Larry Levitt, senior vice president of the Kaiser Family Foundation, summarizes the situation this way:
The main way insurers control costs is by negotiating and selectively contracting with doctors and hospitals. That’s been the case for decades. The only real connection to the Affordable Care Act is that the health reform law is making insurers compete for customers more aggressively.
As it happens, the narrower networks might be a good fit for many consumers, both financially and medically. Totally lost in this debate is the fact that many experts believe our health care system pays the providers of medical care way too much money. That’s particularly true of hospitals, whose obtuse and frequently unjustified prices were the subject of Steve Brill’s celebrated Time magazine article earlier this year. Sometimes high prices correlate with high quality, but sometimes they don’t. And particularly when it comes to more routine care, a community hospital is not just adequate but maybe even preferable to a teaching hospital that specializes in the hardest-to-treat cases.
Of course, the converse is also true. A few people have those hardest-to-treat cases. They are the ones who are better off at a place like Cedars-Sinai or the Mayo Clinic—or who need to maintain long-term relationships with professionals, rather than switching every time plans alter their networks. They are also the people whom, ideally, health insurance should do the most to assist.
But it’s not as if most people in this situation have unfettered access to such doctors and hospitals today. And Obamacare has provisions designed to help them. Most of the exchanges seem to include more traditional PPOs. They are expensive, but they are available to anybody—including people who, because of pre-existing conditions, previously had absolutely no way to buy them. (There are also subsidies that some people can use to offset the cost.) In addition, the Affordable Care Act has a “network adequacy” requirement that, in theory, requires all plans to include hospitals that provide specialty services like pediatric cancer treatment. The law even creates an external appeals process, through which people with private insurance can seek medically appropriate care they believe their carriers cannot (or will not) provide.
There’s a good case for strengthening these two provisions, which are relatively weak, or for taking other steps to help people who depend upon the most advanced hospitals and/or a set of familiar providers. The federal government could, for example, offer more financial incentives for the creation of Accountable Care Organizations, which are closed-network groups of providers designed to deliver the same kind of high-quality, low-cost care you find today at places like Kaiser Permanente, Geisinger Health System, and Group Health of Puget Sound. More states could set hospital rates, as Maryland already does, effectively taking price negotiation out of the market and subjecting it instead to regulation. Or there’s the most radical solution of all: Simply junking private insurance and creating a single-payer system, which would operate more or less like Medicare and would, in practice, mean access to most physicians and virtually every hospital.

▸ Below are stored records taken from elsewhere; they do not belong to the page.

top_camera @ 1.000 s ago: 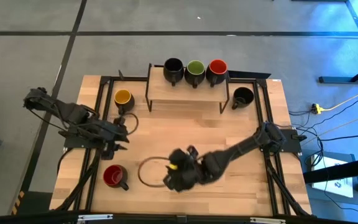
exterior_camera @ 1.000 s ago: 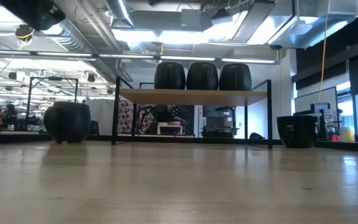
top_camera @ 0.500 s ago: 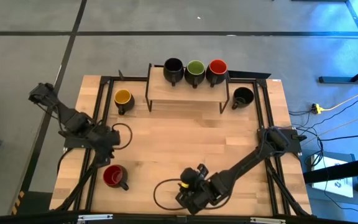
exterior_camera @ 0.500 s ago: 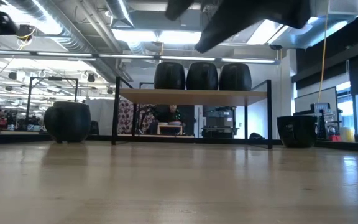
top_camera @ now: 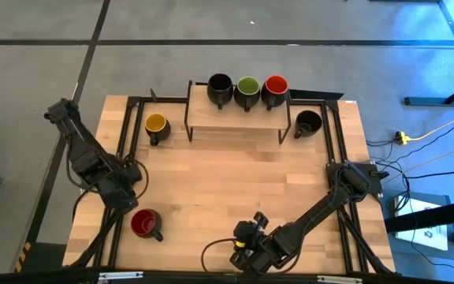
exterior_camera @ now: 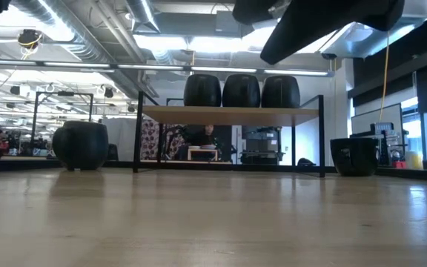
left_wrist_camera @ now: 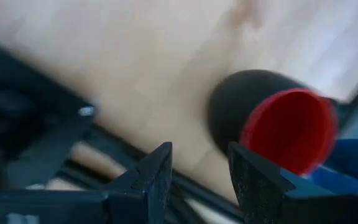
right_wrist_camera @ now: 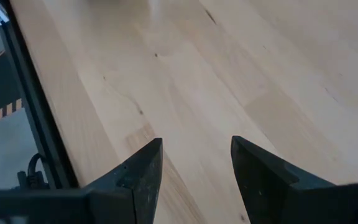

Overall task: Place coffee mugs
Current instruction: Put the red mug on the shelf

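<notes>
Your left gripper [left_wrist_camera: 197, 180], fingers parted and empty, is lining up on the red-lined mug [top_camera: 146, 224] at the desk's [top_camera: 235, 173] near left. Three mugs [top_camera: 247, 90] are sitting on the far shelf [top_camera: 235, 115]; next you're probably lowering around this one. Your right gripper [right_wrist_camera: 194, 177] is hanging open at the near edge.

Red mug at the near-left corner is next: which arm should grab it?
Left. Its gripper is open beside the red mug; the right gripper faces bare wood farther along the near edge.

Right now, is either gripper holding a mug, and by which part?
Neither. The left gripper is open near the red mug, and the right gripper is open over bare table.
</notes>
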Robot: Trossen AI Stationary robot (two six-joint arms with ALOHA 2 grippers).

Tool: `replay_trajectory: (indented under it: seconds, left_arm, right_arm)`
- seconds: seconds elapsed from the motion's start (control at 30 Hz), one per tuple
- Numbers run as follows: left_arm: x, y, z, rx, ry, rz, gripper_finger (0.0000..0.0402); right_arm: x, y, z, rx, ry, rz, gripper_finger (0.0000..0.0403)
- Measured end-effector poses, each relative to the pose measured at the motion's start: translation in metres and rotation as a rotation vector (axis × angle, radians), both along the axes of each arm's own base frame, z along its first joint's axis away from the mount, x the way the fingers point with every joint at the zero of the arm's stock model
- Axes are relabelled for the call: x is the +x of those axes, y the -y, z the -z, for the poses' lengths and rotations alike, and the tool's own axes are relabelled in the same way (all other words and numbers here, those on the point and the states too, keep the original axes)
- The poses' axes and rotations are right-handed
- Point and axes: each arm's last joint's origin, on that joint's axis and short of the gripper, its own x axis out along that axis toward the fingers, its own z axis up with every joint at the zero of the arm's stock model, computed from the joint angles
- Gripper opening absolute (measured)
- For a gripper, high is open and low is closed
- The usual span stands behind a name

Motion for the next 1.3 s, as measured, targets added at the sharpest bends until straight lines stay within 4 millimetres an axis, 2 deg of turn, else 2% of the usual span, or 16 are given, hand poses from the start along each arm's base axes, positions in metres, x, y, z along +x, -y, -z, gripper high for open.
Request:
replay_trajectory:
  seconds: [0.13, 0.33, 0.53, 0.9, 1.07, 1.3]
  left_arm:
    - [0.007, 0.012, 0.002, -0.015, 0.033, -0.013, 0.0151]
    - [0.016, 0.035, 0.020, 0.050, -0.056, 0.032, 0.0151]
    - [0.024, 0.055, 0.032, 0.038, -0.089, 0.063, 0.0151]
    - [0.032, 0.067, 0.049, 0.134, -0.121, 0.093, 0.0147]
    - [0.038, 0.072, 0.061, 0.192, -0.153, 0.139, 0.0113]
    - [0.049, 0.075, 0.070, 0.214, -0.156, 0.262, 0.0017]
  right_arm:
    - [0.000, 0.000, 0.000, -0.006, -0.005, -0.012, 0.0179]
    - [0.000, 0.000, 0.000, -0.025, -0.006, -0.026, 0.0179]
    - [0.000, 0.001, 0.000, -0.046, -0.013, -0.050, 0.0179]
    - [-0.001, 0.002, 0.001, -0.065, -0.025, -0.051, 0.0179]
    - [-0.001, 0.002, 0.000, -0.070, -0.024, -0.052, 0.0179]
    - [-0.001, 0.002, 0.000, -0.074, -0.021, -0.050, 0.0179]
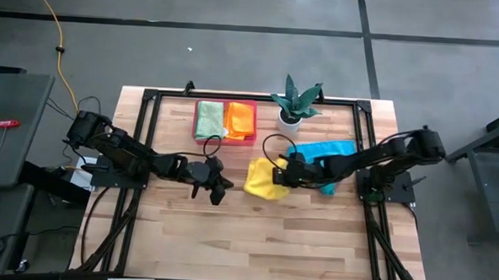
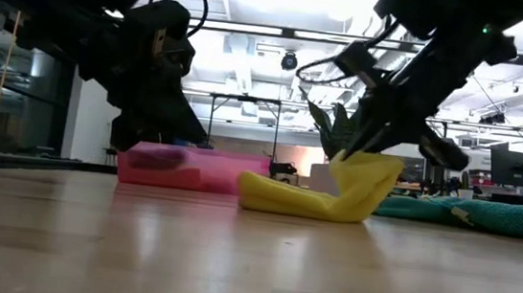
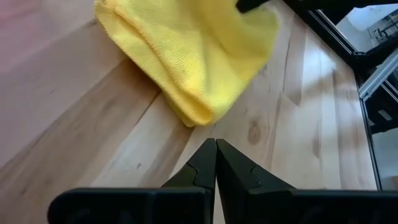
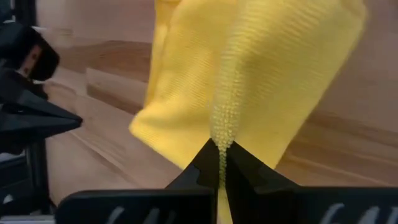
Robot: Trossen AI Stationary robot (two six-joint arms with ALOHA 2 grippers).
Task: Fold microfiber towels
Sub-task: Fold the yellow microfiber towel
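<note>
Between the two grippers, mid-table, lies the yellow towel (image 1: 262, 178) — bunched, part folded, one edge lifted off the wood.

The right gripper (image 1: 283, 177) is pinched tight on that lifted edge; the right wrist view shows a thin ridge of yellow pile clamped where the fingers meet. From this gripper the cloth hangs down and away toward the left arm, and its lower fold rests on the table (image 1: 271, 234). In the low view the raised corner stands up at the gripper and the rest of the towel trails flat along the wood.

The left gripper (image 1: 216, 189) is fully closed and holds nothing. The towel lies just ahead of its fingertips, near but not touching, offset slightly to one side. The folded edge nearest it runs roughly across its line of approach.

Judgement: the right arm is the nearer and has the cloth already; the coming move likely turns on carrying the held edge over the resting part, toward the left gripper. The left would have to open before it could take an edge.

Farther out: a teal towel (image 1: 325, 153) lies spread behind the right gripper. Light green (image 1: 209, 119) and orange (image 1: 240, 119) towels sit side by side in the pink tray (image 1: 224, 140) — beyond both grippers. A potted plant (image 1: 294, 104) stands beside the tray.
</note>
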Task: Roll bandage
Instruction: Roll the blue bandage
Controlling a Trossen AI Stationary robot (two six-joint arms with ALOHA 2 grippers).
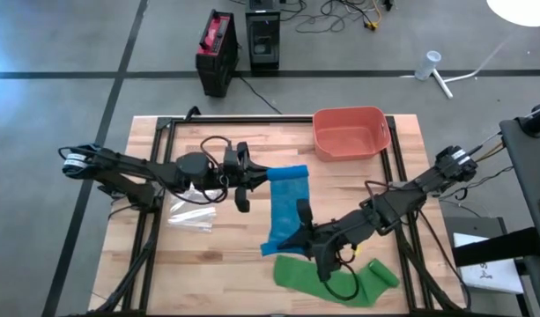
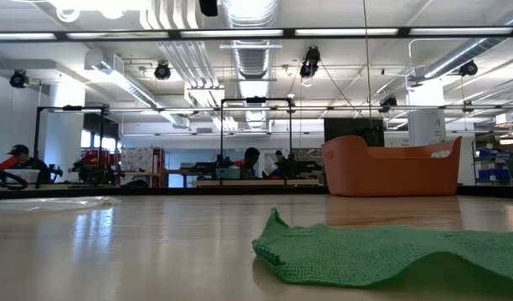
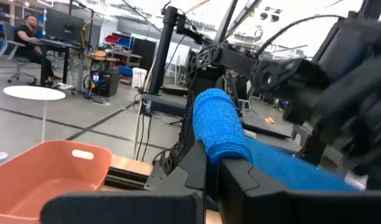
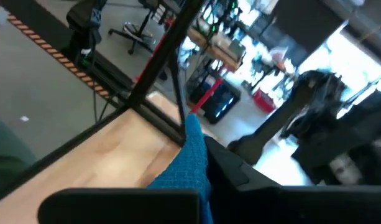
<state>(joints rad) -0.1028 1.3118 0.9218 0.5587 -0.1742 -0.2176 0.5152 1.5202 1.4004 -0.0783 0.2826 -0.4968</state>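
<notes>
Green bandage (image 2: pixel 390 255) fills the low view; overhead, both arms' fingers clamp the blue bandage (image 1: pixel 285 207).

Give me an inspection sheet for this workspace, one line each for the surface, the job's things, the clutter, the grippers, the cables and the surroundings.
Surface: wooden table inside a black frame.
Job's things: blue bandage stretched between both grippers, its rolled end at the left one; green bandage lying loose at the table's near edge.
Clutter: orange bin at the far edge; clear plastic wrapper under the left arm.
Grippers: left gripper shut on the blue bandage's rolled end; right gripper shut on its other end.
Cables: loops run along both arms; loose cables on the floor beyond the table.
Surroundings: black equipment boxes on the floor; seated person at a desk in the room behind.
</notes>
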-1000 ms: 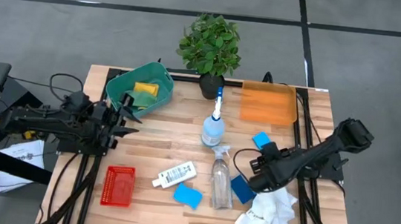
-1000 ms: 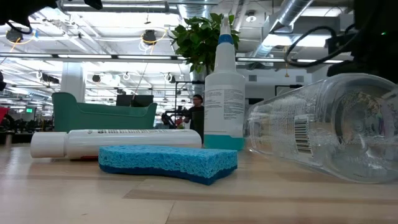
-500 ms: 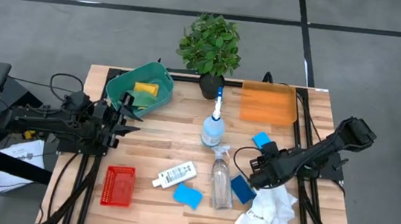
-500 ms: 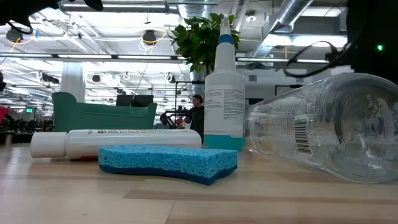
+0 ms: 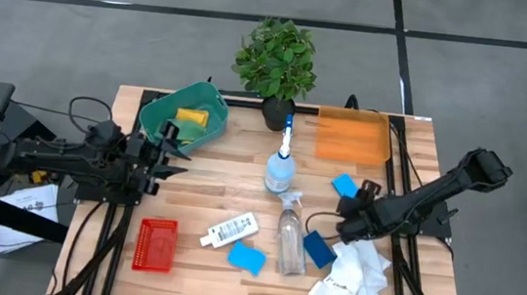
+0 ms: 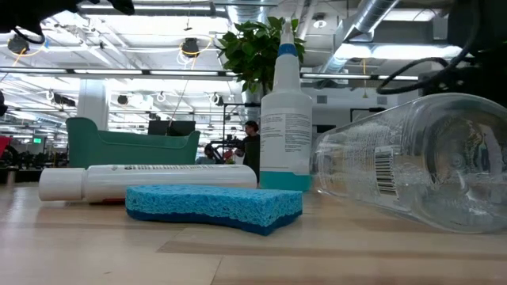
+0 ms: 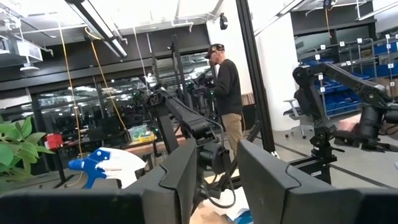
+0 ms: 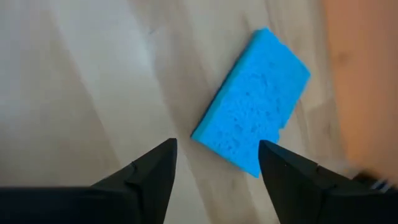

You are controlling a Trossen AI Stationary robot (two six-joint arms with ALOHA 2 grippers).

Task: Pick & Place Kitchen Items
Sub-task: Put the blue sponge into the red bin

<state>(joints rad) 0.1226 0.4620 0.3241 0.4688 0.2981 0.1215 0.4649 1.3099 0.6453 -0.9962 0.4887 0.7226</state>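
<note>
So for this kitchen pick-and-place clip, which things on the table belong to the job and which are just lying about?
Job items:
upright spray bottle
lying spray bottle
small white bottle
blue sponges
yellow sponge in the green bin
white cloth
right gripper, open over a blue sponge

Lying about or unclear:
potted plant
red basket
orange tray

The right arm reaches in from the table's right edge, stretched low and slanting toward the middle. Its right gripper (image 5: 347, 211) points down at the wood, fingers (image 8: 147, 175) spread apart with nothing between them. The left arm lies level along the table's left side, and the left gripper (image 5: 167, 147) faces the centre, its fingers (image 7: 180, 180) parted and empty.
</note>
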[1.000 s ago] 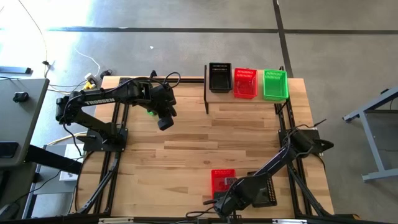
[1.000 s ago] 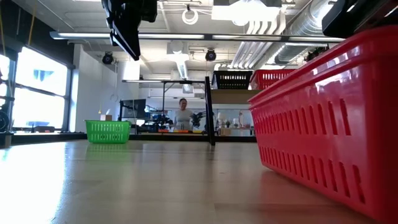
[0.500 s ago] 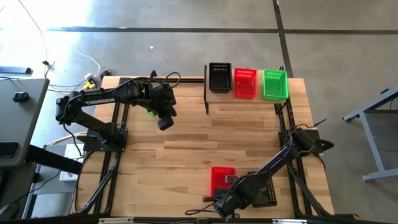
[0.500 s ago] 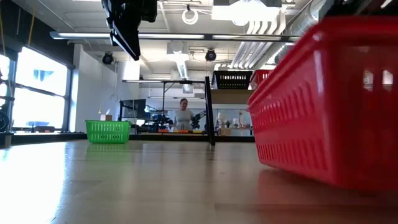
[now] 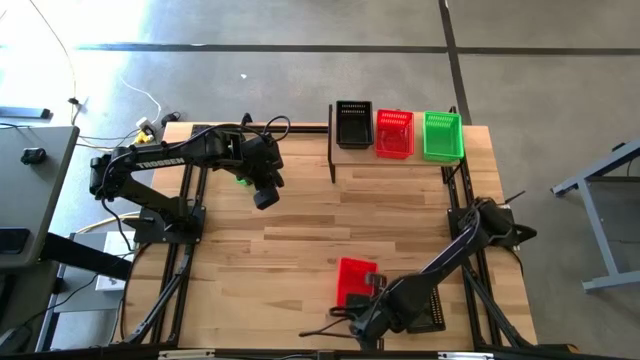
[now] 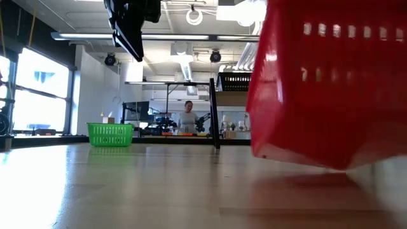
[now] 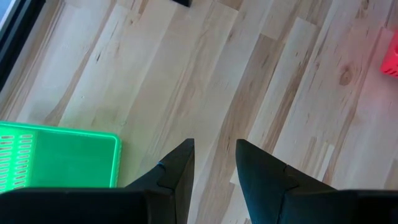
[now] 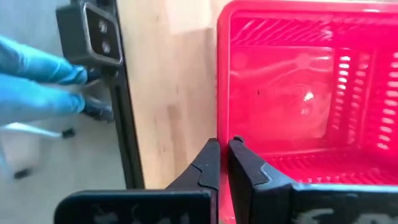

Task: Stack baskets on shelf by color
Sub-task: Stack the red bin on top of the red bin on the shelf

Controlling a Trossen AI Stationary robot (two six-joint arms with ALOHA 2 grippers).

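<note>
Overhead, ducts (image 6: 299, 28) above wooden tabletop (image 5: 300, 235)

Workshop surroundings around a light wooden worktop (image 5: 300, 230).

A grey concrete floor (image 5: 250, 70) lies beyond the worktop, with white cables (image 5: 140, 100) trailing on it beside the left tool's arm. A person (image 6: 187, 118) stands far across the room, behind the raised left tool. Blue-gloved fingers (image 8: 37, 87) show just off the worktop edge near the right tool.

Red basket (image 5: 354, 281) tilted off tabletop
</note>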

None of these things are likely to happen anytime soon. They involve greater government regulation of health insurance, which would be fine with most Obamacare supporters but anathema to the law’s critics. That’s one irony of this latest controversy, as Jonathan Chait pointed out on Monday. Market forces, not government, and the main reason insurers are introducing tighter networks. Yet the people objecting to the result are the same ones who say they love markets.